Directions
Across the entries that follow, count each line holding "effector" and state the total alone.
----------
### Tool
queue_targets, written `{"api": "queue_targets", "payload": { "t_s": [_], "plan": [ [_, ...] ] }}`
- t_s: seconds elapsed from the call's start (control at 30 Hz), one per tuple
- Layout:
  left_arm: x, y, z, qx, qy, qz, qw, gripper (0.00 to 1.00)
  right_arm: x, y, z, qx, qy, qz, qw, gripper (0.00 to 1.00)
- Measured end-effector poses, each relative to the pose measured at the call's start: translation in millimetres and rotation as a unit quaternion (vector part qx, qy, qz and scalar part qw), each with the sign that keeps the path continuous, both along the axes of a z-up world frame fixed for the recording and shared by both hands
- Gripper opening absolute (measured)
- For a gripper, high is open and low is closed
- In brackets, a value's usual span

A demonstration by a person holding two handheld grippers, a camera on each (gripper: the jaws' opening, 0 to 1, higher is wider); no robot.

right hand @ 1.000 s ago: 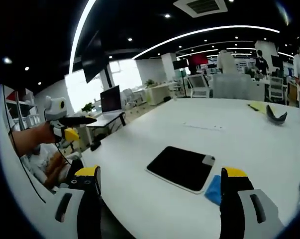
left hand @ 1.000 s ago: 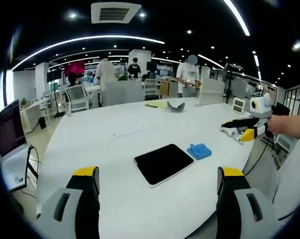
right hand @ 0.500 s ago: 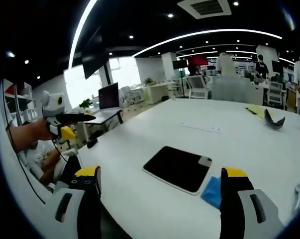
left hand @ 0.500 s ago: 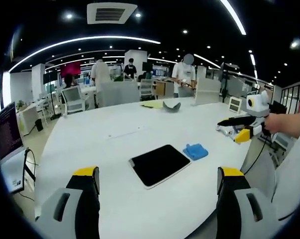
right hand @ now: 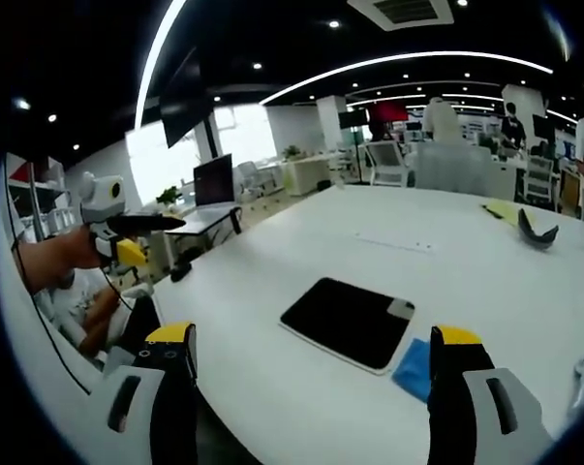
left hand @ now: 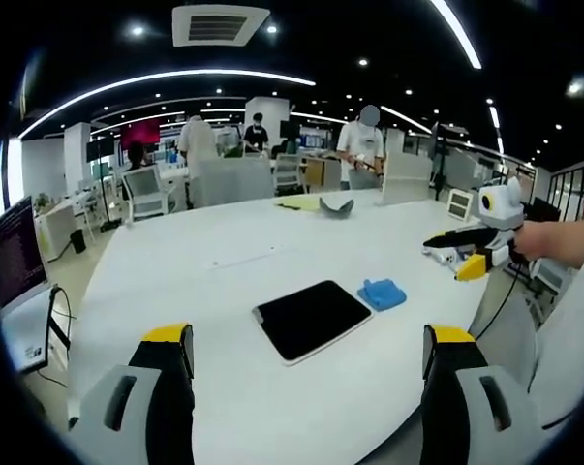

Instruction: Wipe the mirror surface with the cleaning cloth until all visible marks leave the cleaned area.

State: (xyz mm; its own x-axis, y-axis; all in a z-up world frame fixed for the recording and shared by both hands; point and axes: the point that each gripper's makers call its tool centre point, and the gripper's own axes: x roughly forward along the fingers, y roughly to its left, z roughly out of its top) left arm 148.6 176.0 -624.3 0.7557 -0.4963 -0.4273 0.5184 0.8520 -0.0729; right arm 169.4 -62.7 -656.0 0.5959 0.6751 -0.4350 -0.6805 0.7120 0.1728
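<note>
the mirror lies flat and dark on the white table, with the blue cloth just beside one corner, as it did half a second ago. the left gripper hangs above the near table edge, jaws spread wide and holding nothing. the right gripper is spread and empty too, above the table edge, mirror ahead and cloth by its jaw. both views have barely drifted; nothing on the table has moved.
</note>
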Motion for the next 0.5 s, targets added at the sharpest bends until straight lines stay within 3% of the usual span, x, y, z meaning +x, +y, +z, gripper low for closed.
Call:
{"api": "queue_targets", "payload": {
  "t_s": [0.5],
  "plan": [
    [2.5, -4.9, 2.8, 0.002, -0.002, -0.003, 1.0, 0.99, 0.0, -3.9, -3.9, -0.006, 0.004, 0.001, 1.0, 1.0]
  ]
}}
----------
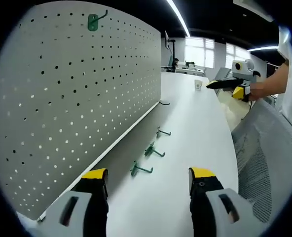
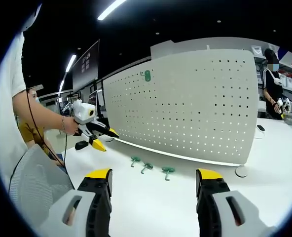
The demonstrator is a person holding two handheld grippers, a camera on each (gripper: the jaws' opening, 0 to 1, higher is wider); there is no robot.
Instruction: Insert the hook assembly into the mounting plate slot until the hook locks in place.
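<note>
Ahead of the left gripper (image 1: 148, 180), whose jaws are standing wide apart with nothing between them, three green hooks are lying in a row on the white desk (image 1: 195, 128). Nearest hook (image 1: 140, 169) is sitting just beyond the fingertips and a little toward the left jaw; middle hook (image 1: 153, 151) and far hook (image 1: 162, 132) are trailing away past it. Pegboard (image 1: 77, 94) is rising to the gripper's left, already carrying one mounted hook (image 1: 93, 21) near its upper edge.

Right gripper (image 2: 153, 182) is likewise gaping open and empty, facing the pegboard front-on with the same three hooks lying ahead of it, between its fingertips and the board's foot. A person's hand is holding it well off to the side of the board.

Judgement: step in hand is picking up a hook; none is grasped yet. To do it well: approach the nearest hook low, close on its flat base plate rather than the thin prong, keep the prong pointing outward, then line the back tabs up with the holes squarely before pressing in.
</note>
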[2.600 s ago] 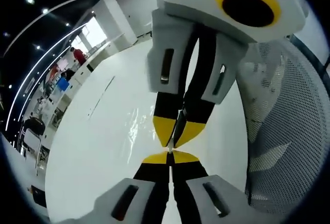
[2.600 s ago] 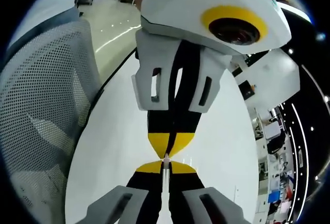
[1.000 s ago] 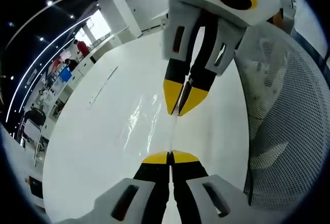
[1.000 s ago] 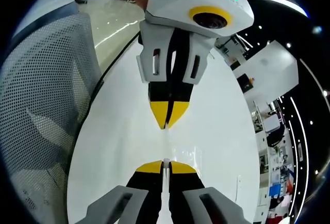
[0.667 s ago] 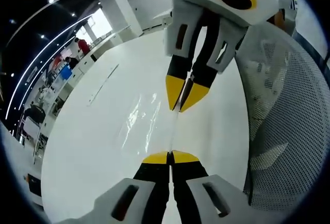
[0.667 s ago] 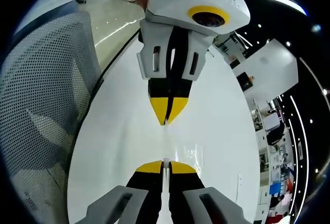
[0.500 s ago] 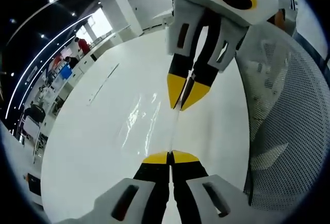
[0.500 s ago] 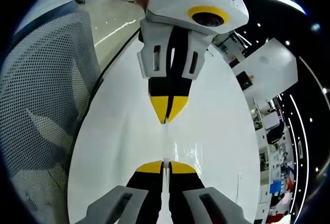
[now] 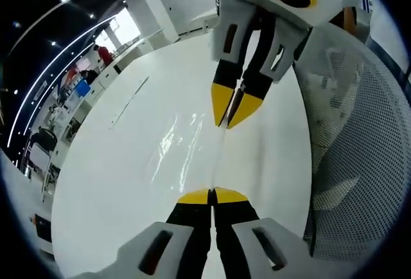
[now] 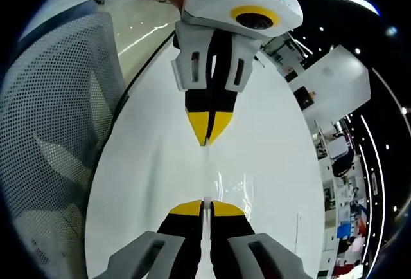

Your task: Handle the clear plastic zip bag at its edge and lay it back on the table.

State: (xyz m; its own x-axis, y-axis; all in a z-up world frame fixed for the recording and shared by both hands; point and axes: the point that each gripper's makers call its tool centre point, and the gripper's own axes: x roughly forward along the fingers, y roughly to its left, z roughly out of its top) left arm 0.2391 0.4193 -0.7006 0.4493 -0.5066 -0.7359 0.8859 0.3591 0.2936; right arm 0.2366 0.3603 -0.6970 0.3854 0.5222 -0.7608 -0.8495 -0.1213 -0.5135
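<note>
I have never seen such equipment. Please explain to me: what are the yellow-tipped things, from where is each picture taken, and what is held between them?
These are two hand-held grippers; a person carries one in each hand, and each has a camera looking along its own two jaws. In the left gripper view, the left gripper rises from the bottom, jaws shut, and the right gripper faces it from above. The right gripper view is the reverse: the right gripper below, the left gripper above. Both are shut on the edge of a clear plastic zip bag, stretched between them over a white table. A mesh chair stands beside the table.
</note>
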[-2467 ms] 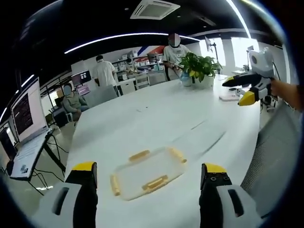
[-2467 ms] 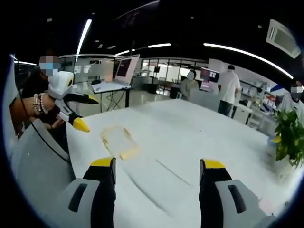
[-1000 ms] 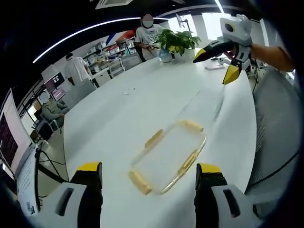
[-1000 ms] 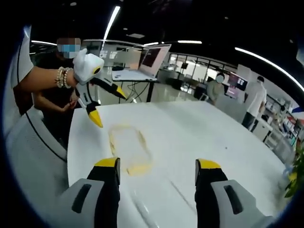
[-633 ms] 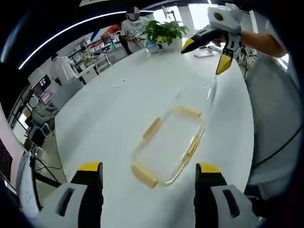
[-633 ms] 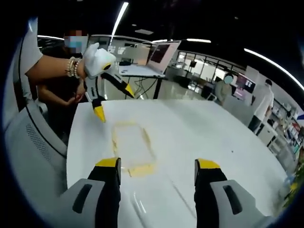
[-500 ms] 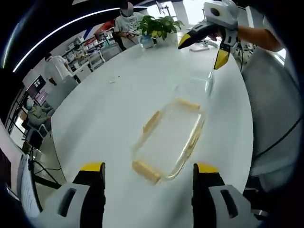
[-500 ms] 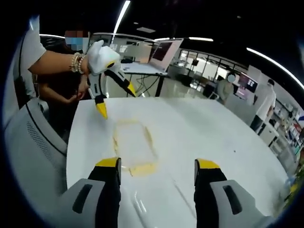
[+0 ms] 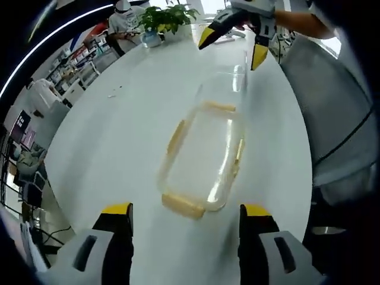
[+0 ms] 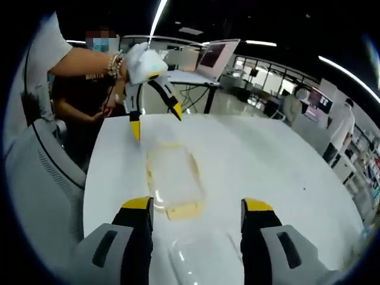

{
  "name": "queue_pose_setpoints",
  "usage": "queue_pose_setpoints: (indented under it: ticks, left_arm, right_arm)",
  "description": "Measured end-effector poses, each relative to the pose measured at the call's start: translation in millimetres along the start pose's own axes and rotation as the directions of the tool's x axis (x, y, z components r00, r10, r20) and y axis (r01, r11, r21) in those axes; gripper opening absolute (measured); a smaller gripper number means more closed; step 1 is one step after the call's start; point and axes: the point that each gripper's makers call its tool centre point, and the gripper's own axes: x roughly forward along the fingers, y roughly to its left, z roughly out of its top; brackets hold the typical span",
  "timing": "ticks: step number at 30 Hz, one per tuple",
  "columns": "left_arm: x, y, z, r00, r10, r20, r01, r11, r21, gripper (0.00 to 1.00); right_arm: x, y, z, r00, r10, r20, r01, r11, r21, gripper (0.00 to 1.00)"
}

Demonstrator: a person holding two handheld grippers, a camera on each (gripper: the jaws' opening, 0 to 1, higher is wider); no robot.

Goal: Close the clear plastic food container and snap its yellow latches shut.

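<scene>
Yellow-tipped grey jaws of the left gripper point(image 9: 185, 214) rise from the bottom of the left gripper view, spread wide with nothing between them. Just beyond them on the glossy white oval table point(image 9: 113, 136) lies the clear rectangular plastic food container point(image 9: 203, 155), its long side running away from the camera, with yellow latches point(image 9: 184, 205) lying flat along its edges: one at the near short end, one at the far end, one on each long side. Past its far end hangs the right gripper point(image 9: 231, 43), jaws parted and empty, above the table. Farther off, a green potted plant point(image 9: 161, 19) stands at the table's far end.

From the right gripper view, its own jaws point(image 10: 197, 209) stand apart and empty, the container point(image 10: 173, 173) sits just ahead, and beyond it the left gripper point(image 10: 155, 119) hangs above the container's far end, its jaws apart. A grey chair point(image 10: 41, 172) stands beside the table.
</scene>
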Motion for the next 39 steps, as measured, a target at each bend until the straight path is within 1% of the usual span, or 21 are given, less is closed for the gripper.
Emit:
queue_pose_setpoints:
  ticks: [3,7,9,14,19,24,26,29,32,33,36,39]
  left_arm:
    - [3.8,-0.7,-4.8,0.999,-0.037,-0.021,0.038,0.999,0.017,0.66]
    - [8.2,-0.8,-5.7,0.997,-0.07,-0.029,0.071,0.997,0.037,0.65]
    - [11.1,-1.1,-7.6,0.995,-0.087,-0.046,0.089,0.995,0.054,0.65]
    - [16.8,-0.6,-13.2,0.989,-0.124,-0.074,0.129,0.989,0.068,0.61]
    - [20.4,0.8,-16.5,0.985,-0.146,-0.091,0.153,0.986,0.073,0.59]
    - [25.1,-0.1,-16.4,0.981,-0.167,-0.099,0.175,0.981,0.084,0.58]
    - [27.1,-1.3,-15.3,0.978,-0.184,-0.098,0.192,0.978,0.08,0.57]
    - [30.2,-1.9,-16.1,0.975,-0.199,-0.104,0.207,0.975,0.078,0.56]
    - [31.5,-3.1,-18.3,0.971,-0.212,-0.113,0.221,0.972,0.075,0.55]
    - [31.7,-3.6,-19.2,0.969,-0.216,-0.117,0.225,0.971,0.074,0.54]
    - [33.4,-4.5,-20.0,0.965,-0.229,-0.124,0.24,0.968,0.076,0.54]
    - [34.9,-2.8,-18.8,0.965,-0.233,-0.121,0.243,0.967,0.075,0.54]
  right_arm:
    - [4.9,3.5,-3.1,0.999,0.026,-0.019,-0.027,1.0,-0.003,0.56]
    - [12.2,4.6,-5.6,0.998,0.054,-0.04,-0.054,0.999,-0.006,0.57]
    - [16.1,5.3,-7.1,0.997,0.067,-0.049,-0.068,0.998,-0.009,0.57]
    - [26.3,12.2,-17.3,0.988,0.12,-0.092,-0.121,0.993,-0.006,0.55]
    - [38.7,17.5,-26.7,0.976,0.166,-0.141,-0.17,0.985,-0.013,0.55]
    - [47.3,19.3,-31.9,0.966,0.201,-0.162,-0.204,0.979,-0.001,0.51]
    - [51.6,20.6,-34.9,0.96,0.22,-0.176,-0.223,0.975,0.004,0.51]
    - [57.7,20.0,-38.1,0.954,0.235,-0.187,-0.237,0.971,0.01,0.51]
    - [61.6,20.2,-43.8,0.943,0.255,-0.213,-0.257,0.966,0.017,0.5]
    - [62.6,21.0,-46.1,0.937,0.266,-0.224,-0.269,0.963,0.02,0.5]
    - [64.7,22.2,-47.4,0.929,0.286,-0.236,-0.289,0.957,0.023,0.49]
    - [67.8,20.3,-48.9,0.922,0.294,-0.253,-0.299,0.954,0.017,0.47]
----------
Response
2